One week ago, I was sitting in the pews for a very special and moving funeral service. It was for Gail Roth, the daughter of Bill Roth – the longtime organist at Carthage and someone I have such fond feelings for. It has been over three decades since Bill and his wife Carol received the news that their daughter had MS, and they have been contending with the heartache of that ever since. I had only known Gail in the context of MS, so it was so interesting to hear about what her life was like before the disease struck – and of course to hear about all she accomplished and was still hoping to accomplish made all of this still more tragic. And yet, the service was conceived as a celebration more than anything – if one of those services where one is almost constantly brushing new tears away. (My former music colleague, Dick Sjoerdsma- a very close friend of Bill’s – told me after the service that he still vividly remembers the day when Bill showed up for their weekly tennis match with the staggering news that Gail had just been diagnosed with MS. That was 33 years ago, but Dr. Sjoerdsma says he remembers it as though it were yesterday.
It was a beautiful service in so many ways, but what was especially astonishing was that Bill himself played for the funeral. Any number of colleagues and friends of BIll would have gladly stepped in – including me – but Bill decided fairly early on that he wanted to and needed to play for this funeral. And it got me thinking about the funerals for close friends and family that I have experienced . . . and of how in nearly every case I have done more than just sit in the pew as a mourner. One of the first cases that comes to mind is when our beloved doctor in Atlantic, Einer Juel, died quite suddenly and tragically. I was the organist for that amazing funeral (I can still remember rows an rows of nurses, each dressed in their finest starched uniforms standing at attention during both the processional and recessional) and I would guess that this was the very first time that I had to try and play organ with tears in my eyes. I’ve been blessed to have suffered few losses over the years, although I did lose my mom very suddenly in 1988. I think a lot of people were astonished when my siblings and I walked out at the start of that funeral to sing one of my mom’s favorite songs, “There’s a Quiet Understanding.” It seemed to everyone like this amazing feat of emotional strength, but truth be told it felt good to be offering something and to really be a part of the proceedings. For the funerals of my close friends Everetta McQuestion, Bill Guy and Playford Thorsen, I delivered the eulogy . . . and actually for Playford’s I did quite a lot of the music as well . . . and I think being busy with many and various responsibilities was actually the very best for me to handle such a moment. On the other hand, all I remember doing for Kathy’s mom’s funeral is sitting in the pew, grieving – which was so much tougher than having a role in the proceedings aside from mourner.

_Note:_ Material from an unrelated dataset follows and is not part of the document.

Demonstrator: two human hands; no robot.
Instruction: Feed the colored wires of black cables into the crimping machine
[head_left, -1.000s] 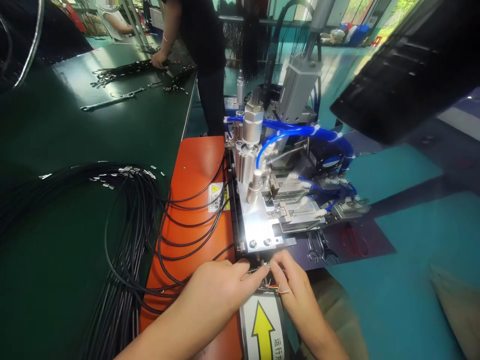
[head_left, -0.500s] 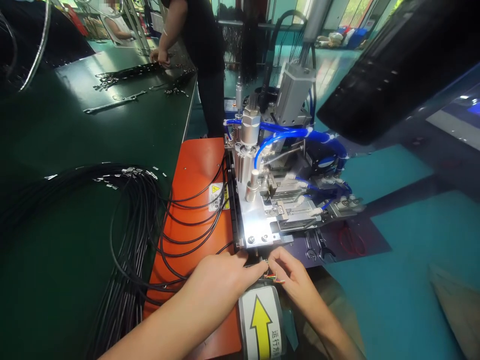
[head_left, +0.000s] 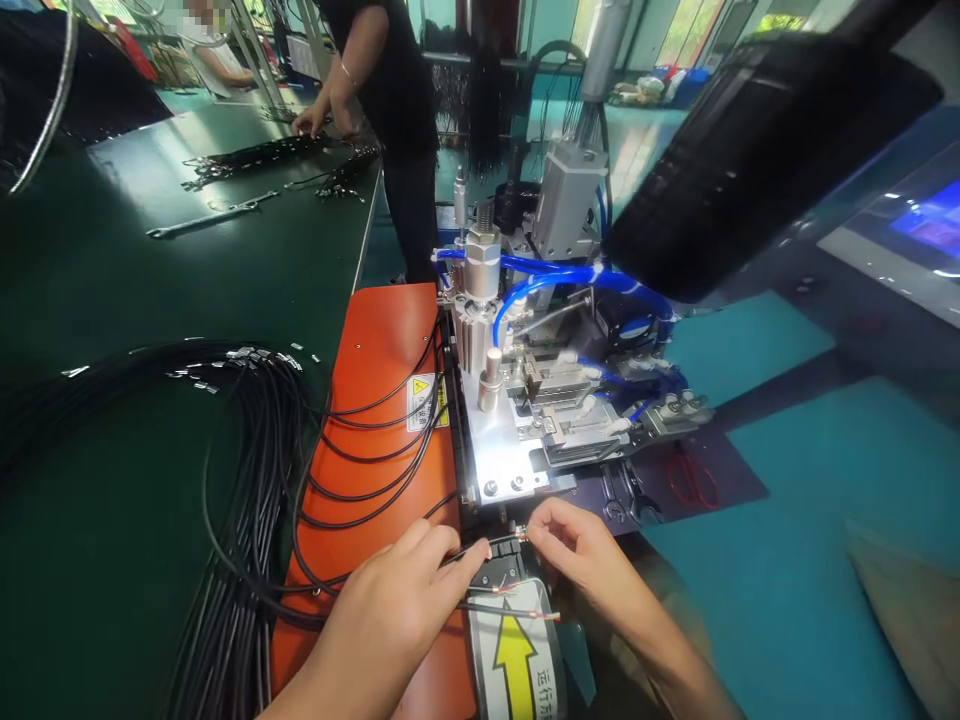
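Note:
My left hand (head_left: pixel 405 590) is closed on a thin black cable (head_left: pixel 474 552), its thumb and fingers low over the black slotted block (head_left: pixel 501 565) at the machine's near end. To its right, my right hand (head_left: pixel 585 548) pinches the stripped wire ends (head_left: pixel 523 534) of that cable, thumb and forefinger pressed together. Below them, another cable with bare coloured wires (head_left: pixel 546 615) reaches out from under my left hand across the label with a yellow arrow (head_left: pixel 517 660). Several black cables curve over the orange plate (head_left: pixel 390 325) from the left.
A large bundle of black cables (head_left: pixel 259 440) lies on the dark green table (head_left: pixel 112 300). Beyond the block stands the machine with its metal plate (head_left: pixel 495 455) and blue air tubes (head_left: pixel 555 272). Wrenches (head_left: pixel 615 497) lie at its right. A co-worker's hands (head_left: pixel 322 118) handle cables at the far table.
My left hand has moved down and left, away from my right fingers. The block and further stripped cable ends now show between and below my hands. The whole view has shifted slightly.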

So I guess I can understand how Bill wanted to be on the bench for this funeral. (And as the pastor told us in his sermon, when he asked Bill if he really thought he would be strong and steady enough to play organ for the service, Bill replied that he and his wife had already cried all of their tears long ago.”) It probably provided him some comfort for him in being able to do something and to be a tangible part of the celebration of their daughter’s life.
But I can’t help but wonder what would it feel like to sit on the piano bench for your own daughter’s funeral. It seems like there would be an especially heavy weight of responsibility weighing you down – although you would never guess it from the way Bill played. it was probably the best I have ever heard him play. . . and how neat a tribute from dad to daugher is that?
pictured above: this is a photograph which shows Gail and her dad on the occasion of her graduation from college. It’s an image of Utter Joy, but I think it’s worth thinking about how neither Bill nor Gail had any idea of what was in store for them when this picture was taken of them. (it was part of a neat collage of pictures at the church.) And thus life is- sometimes over in a flash and sometimes in excruciatingly slow motion . . . sometimes SO predictable and sometimes a wild unexpected ride.